As we welcome in the New Year, we want to take the time to bid farewell to Prof. Celia Holland who retired in October 2022 from the Zoology Department. I believe I speak for everyone in Zoology and Trinity who’ve had the great pleasure of meeting Celia, that she will be a huge loss to the department. She has acted as Head of School, Head of Discipline, Director of Research, and Chair of the School of Natural Sciences Athena Swan Self-Assessment Team to name a few.
Celia started her teaching journey in the Zoology Department in 1985, following an exuberating Post-Doc in Panama, where her passion for the epidemiology of globally significant but neglected helminths, such as Ascaris, developed. Although she was one of the “new kids on the block” and one of very few females in a male dominated department, she was quick to make her mark and let the world know her presence. Celia was quick to fix the muddled teaching schedule, by rightly advocating for herself to be lecturer of parasitology and pre-med, which was previously taught by a limnologist. Not only did this strengthen the parasitology course, it was also the start of a long and fruitful relationship with the medical department in TCD, starting Celia’s so called “double life”. Her work on an astonishing diversity of parasites and their hosts crossing multiple disciplines, has improved human health and increased our understanding of parasites and their effects.

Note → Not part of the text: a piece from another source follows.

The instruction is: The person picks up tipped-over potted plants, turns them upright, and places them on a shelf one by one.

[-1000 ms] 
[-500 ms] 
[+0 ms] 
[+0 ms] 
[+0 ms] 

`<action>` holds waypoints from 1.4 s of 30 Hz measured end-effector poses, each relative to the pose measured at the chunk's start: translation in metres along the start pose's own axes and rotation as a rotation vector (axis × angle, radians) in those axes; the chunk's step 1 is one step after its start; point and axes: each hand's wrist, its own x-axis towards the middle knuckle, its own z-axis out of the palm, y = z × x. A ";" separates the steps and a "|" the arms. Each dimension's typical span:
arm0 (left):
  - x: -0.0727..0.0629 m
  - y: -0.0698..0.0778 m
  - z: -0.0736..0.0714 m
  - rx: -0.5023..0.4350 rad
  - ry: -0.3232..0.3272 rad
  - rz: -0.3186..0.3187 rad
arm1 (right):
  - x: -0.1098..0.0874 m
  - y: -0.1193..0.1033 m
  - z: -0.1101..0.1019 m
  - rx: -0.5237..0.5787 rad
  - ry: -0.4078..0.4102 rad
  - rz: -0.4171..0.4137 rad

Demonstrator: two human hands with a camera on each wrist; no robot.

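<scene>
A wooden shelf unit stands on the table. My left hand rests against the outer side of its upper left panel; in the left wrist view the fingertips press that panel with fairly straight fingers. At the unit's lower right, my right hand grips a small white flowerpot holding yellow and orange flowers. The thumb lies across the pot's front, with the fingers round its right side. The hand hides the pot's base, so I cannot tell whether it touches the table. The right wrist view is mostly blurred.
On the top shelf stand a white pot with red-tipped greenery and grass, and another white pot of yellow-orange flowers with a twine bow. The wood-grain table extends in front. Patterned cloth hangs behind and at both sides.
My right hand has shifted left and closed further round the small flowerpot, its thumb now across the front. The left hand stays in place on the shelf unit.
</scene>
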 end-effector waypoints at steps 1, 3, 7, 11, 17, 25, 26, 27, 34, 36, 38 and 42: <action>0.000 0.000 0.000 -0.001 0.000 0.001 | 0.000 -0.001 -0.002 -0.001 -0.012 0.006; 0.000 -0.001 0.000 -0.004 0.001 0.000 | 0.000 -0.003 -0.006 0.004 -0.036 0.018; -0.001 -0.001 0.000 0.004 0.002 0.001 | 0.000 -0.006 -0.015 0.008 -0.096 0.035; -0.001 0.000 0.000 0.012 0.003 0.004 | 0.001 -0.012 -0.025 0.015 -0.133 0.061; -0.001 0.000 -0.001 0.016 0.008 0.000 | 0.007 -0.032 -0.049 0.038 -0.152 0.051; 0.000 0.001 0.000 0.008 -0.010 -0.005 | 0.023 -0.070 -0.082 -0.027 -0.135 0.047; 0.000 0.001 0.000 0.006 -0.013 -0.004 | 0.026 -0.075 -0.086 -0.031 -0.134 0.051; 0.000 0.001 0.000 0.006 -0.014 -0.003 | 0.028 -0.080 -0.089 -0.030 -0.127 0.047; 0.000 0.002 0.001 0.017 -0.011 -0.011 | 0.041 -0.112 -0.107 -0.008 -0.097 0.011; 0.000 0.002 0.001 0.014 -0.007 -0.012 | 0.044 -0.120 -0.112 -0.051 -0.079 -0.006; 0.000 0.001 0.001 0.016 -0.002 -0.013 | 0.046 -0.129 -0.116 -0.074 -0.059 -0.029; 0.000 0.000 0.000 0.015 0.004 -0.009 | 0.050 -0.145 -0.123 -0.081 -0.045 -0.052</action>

Anyone who has had the great pleasure to interact or work with Celia will know her as a calm, reassuring presence. Her delightful demeanor and passion could draw you into the world of parasites, making you question whether you should continue to eat pork or spaghetti, while simultaneously spurring up a profound desire to delve deeper into parasitology, converting (or even infecting) many students. This impact, her vast knowledge and expertise, along with her belief that “you are only as good as your last lecture”, unsurprisingly granted Celia with a Lifetime Achievement Award at the Provost’s Teaching Award 2018 – 2019.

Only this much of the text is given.